* **What is being asked**
Set the listing down unchanged, minus every embedded image.

------------------------------------------------

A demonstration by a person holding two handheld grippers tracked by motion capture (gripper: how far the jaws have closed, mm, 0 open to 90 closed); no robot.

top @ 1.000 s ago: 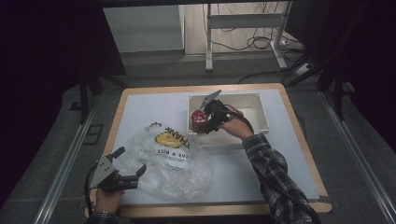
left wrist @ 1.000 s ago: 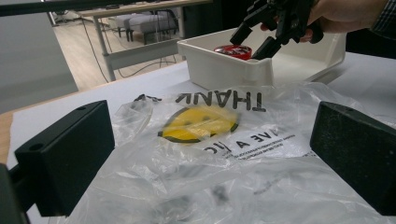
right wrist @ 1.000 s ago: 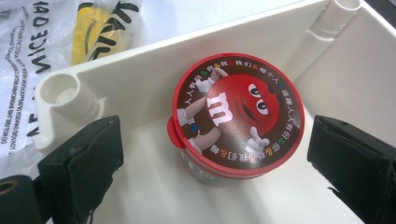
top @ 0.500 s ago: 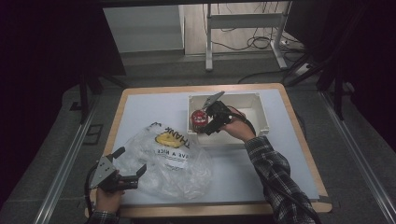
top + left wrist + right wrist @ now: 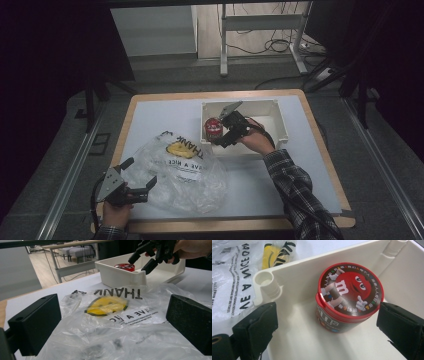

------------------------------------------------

* **Worked solution**
A demonstration by a person holding two handheld grippers tracked by motion capture (gripper: how far the jaws have closed, mm, 0 open to 90 closed); no robot.

top @ 1.000 s ago: 
left wrist @ 1.000 s ago: 
right wrist @ 1.000 s ago: 
top @ 0.500 s ago: 
top + left wrist + right wrist @ now: 

The exercise is finished and nothing remains.